AVSpeech​Synthesizer

Written by Mattt Thompson

Though we’re a long way off from Hal or Her, we should never forget about the billions of other people out there for us to talk to.

Of the thousands of languages in existence, an individual is fortunate to gain a command of just two within their lifetime. And yet, over several millennia of human co-existence, civilization has managed to make things work, more or less, through an ad-hoc network of interpreters, translators, scholars, and children raised in the mixed linguistic traditions of their parents. We’ve seen that mutual understanding fosters peace, and that conversely, mutual unintelligibility destabilizes human relations.

It is fitting that the development of computational linguistics should coincide with the emergence of the international community we have today. Working towards mutual understanding, intergovernmental organizations like the United Nations and European Union have produced a substantial corpora of parallel texts, which form the foundation of modern language translation technologies.

Another related linguistic development is the Esperanto language, created by L. L. Zamenhof in an effort to promote harmony between people of different countries.

And while automatic text translation has reached an acceptable level for everyday communication, there is still a divide when we venture out into unfamiliar places. There is still much work to be done in order to augment our ability to communicate with one another in person.
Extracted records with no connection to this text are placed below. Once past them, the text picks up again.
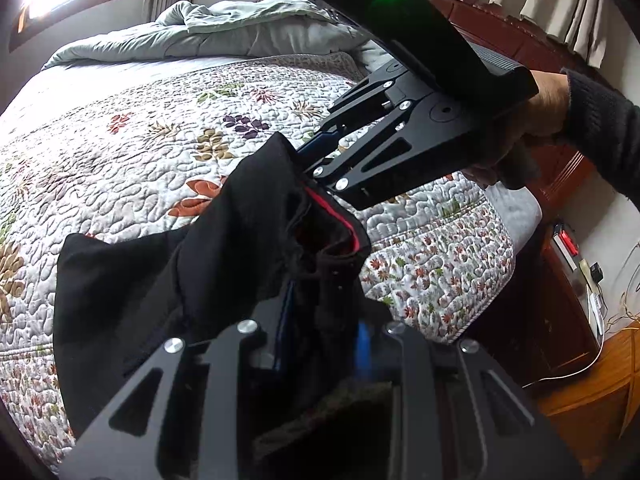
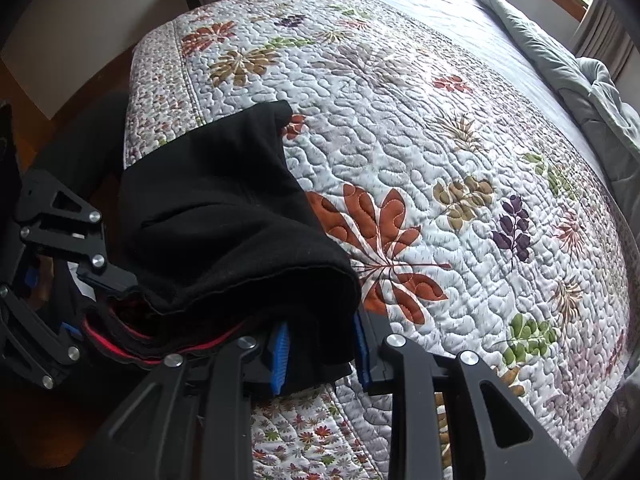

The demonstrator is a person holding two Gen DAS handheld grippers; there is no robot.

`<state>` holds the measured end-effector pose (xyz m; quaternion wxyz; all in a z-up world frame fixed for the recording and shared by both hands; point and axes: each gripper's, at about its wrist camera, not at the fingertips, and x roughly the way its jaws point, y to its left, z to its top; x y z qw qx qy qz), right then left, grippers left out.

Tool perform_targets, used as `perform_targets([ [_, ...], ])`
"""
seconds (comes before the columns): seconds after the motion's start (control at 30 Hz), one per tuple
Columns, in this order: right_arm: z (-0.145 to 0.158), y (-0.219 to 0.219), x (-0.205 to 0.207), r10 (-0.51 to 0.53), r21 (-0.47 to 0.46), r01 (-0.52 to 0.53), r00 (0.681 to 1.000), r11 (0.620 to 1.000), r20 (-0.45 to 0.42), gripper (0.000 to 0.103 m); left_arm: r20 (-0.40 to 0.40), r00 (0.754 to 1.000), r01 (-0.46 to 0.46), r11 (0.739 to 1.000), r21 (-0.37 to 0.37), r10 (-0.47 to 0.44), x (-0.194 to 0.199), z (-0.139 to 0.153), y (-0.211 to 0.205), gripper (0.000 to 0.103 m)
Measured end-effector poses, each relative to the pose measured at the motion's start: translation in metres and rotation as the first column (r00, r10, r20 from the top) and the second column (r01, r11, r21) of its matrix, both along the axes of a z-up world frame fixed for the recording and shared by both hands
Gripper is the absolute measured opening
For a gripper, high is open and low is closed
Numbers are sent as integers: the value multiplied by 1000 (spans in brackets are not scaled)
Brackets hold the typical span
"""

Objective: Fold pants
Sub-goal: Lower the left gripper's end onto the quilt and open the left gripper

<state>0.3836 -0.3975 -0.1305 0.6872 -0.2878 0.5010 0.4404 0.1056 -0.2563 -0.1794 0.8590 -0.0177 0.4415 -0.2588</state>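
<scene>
1. Left wrist view: your left tool (image 1: 320,344) sits at the bottom of the picture with its blue-padded fingers (image 1: 365,344) closed on the black fabric pants (image 1: 168,264); the dark cloth fills the gap between them.
2. From that grip the pants run up and away from the tool, and their waistband with a red inner trim (image 1: 344,220) hangs open just ahead of it.
3. Beyond the waistband, your right tool (image 1: 308,156) comes in from the upper right, its tips buried in the top edge of the cloth. Your right hand (image 1: 532,120), in a dark knitted sleeve (image 1: 604,120), holds its handle.
4. Left of your tool, the lower part of the pants lies on the white quilted bedspread with leaf prints (image 1: 160,120); a crumpled pale green duvet (image 1: 224,28) is well apart at the far end of the bed.
5. Right wrist view: your right tool (image 2: 320,356) has its blue pads (image 2: 280,356) clamped on a thick fold of the black pants (image 2: 224,220).
6. The cloth spreads ahead and left of this tool, over the near corner of the bedspread (image 2: 440,160).
7. Left of this tool, the left tool (image 2: 76,308) meets the red-trimmed waistband (image 2: 120,344); its tips are hidden by cloth here.
</scene>
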Motion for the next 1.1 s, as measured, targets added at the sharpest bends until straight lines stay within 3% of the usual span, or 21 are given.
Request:
perform_targets([
  [0.2,-12,-9,-3,-53,-14,53,998,998,-17,28,-18,1000,16,1000,-7,-17,-2,-10,-1,28],
  [0.43,-16,-15,-8,-158,-31,157,987,987,-19,39,-49,998,26,996,-82,-30,-10,-7,10,50],
  [0.53,-24,-27,-7,-248,-42,246,968,968,-42,44,-54,998,20,989,-149,-28,-15,0,26,60],
  [0.63,-35,-49,-2,-385,-69,380,918,922,-97,43,-45,999,-3,979,-204,-7,-18,13,48,69],
  [0.73,-38,-79,-5,-508,-20,513,843,858,-177,43,-64,998,-40,963,-267,24,-15,22,77,74],
  [0.8,-37,-105,-6,-604,40,634,752,772,-265,44,-85,995,-70,948,-310,46,-7,23,100,78],
  [0.83,-36,-117,-6,-639,86,693,699,715,-321,49,-98,993,-91,939,-332,62,-2,23,112,83],
  [0.87,-34,-131,-8,-665,145,759,632,635,-398,53,-114,989,-126,925,-358,90,6,21,126,86],
  [0.93,-36,-149,-13,-654,232,843,526,485,-544,72,-170,977,-193,887,-420,132,25,13,157,88],
  [0.97,-41,-151,-16,-623,258,873,478,414,-619,76,-206,969,-217,871,-441,137,37,7,167,88],
  [1.0,-47,-148,-18,-588,274,883,460,381,-665,79,-254,959,-238,851,-469,128,52,-2,178,88],
  [1.1,-63,-128,-16,-553,281,889,448,363,-703,79,-363,930,-265,789,-554,58,87,-26,197,87],
])
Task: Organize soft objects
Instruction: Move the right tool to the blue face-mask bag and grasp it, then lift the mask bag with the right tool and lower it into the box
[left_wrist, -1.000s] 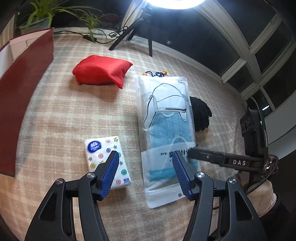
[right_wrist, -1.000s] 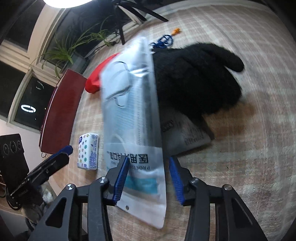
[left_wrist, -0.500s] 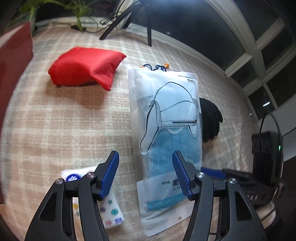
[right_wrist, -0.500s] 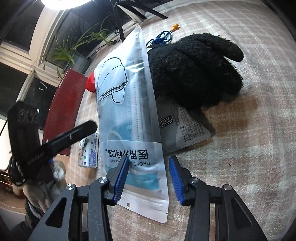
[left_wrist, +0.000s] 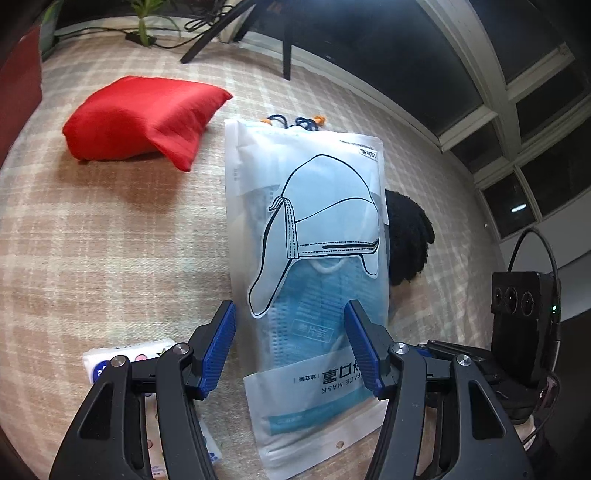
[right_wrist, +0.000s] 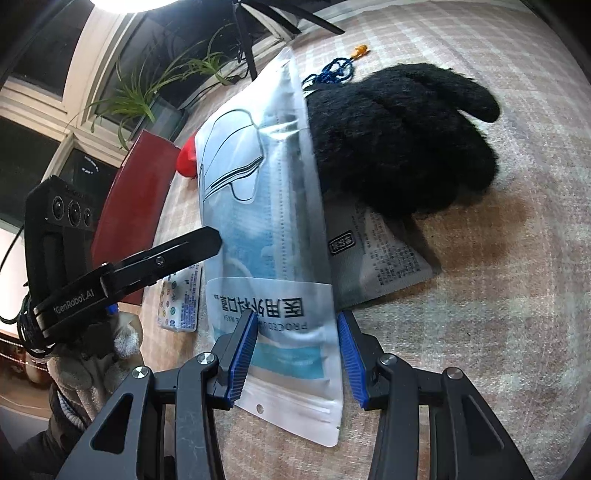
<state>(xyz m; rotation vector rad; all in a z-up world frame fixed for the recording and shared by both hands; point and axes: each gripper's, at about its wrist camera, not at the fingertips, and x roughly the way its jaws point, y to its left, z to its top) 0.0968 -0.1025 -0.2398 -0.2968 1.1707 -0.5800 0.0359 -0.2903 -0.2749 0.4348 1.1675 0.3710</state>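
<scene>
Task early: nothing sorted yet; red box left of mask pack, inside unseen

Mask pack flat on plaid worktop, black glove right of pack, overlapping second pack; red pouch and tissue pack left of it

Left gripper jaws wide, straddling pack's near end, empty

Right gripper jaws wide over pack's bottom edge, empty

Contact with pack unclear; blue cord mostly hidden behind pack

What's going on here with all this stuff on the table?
A person is tidying soft items, with a hand-held gripper in each hand. Both the left hand-held gripper and the right hand-held gripper are open over the near end of a face mask pack, which leans on a black glove. A red pouch and tissue pack lie nearby.
</scene>
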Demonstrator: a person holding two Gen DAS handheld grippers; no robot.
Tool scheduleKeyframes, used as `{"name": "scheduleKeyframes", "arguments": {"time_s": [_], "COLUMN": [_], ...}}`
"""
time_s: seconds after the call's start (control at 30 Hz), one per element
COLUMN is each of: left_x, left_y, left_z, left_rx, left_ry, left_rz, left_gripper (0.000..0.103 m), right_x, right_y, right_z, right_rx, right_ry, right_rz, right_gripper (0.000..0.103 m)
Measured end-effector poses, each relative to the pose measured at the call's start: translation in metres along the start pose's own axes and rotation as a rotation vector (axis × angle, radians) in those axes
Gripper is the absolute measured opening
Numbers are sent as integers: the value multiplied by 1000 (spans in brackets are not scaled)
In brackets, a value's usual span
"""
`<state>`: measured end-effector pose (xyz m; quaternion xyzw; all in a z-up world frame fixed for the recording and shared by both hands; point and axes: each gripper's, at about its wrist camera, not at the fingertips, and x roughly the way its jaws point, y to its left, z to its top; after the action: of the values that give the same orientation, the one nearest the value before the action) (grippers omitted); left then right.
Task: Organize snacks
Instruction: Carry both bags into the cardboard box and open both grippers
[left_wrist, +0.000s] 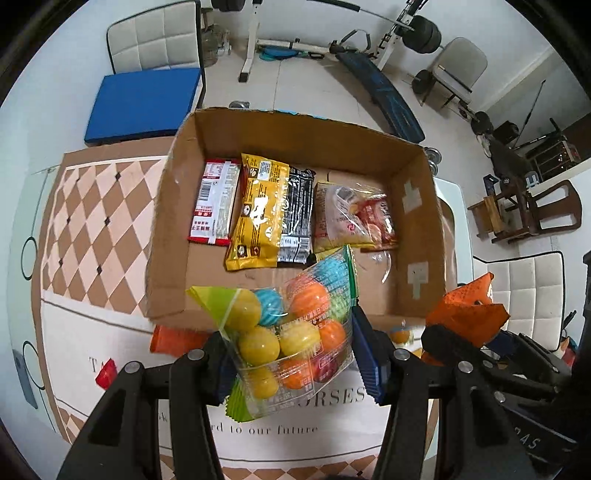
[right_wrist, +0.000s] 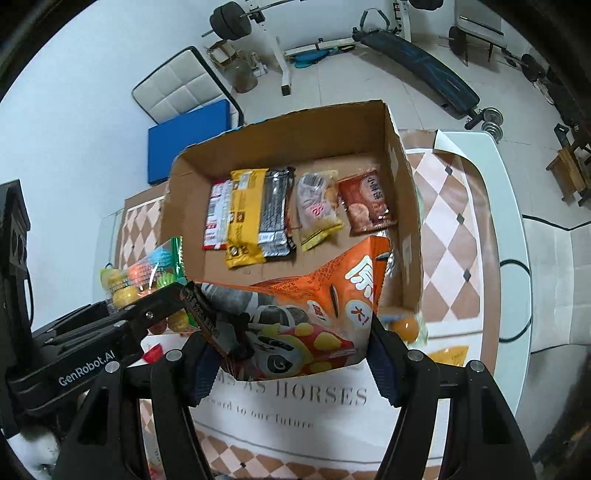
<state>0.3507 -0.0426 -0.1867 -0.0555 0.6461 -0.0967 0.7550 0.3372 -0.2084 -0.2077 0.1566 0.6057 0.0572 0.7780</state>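
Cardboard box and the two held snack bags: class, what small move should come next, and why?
Probably carry both bags forward over the box. The left gripper grips the ball bag, the right gripper the orange bag; both hang at its near edge, whose front floor is bare.

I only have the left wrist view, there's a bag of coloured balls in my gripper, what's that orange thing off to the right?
Observer: An orange snack bag with a panda cartoon, clamped in the right gripper.
Operator: What's in the cardboard box behind the clear packet?
Observer: A reddish-brown biscuit packet lies flat beside the clear packet, nearest the cardboard box's right wall.
Operator: Anything loose near the box?
Observer: A yellow packet lies on the tablecloth, right of the right gripper.
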Motion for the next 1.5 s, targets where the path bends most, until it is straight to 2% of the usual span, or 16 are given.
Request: {"name": "scheduleKeyframes", "arguments": {"time_s": [0.4, 0.77, 0.83, 0.93, 0.97, 1.03, 1.3, 1.5], "left_x": [82, 111, 112, 112, 112, 110, 100, 90], "left_y": [14, 24, 27, 33, 35, 38, 47, 47], "left_z": [36, 38, 38, 41, 42, 43, 48, 43], "left_rx": [-30, -17, -21, -19, -22, -15, -25, -20], "left_ry": [194, 269, 268, 261, 263, 259, 245, 229], "left_rz": [-32, 14, 40, 51, 51, 54, 61, 57], "left_gripper": [51, 54, 54, 61, 72, 86, 86, 86], "right_x": [80, 124, 132, 136, 136, 136, 137, 126], "right_y": [-20, -30, -33, -36, -36, -35, -30, -30], "right_z": [32, 36, 36, 37, 37, 37, 37, 36], "right_rx": [25, 45, 62, 68, 69, 65, 48, 45], "right_ry": [89, 184, 226, 243, 246, 251, 265, 242], "right_rz": [-69, -92, -85, -98, -104, -110, -157, -183], "right_gripper": [71, 73, 74, 80, 86, 88, 91, 91]}}
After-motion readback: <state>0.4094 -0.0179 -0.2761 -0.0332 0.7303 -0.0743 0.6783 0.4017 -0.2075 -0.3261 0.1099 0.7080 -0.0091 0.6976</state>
Introduced in iOS 7, AVSpeechSynthesizer produces synthesized speech from a given AVSpeechUtterance. Each utterance can adjust its rate of speech and pitch, and be configured to use any one of the available AVSpeechSynthesisVoices:

import AVFoundation

let string = "Hello, World!"
let utterance = AVSpeechUtterance(string: string)
utterance.voice = AVSpeechSynthesisVoice(language: "en-US")

let synthesizer = AVSpeechSynthesizer()
synthesizer.speakUtterance(utterance)
NSString *string = @"Hello, World!";
AVSpeechUtterance *utterance = [[AVSpeechUtterance alloc] initWithString:string];
utterance.voice = [AVSpeechSynthesisVoice voiceWithLanguage:@"en-US"];

AVSpeechSynthesizer *synthesizer = [[AVSpeechSynthesizer alloc] init];
[synthesizer speakUtterance:utterance];

When speaking, a synthesizer can either be paused immediately or on the next word boundary, which makes for a less jarring user experience.

synthesizer.pauseSpeakingAtBoundary(.Word)
[synthesizer pauseSpeakingAtBoundary:AVSpeechBoundaryWord];

Supported Languages

Mac OS 9 users will no doubt have fond memories of the old system voices: Bubbles, Cellos, Pipe Organ, and Bad News.

These can still be installed on OS X. Just look under the “English (United States) - Novelty” voices in the “Dictation & Speech” preference pane.

In the name of quality over quantity, each language is provided a voice for each major locale region. So instead of asking for “Fred” and “Markus”, AVSpeechSynthesisVoice asks for en-US and de-DE.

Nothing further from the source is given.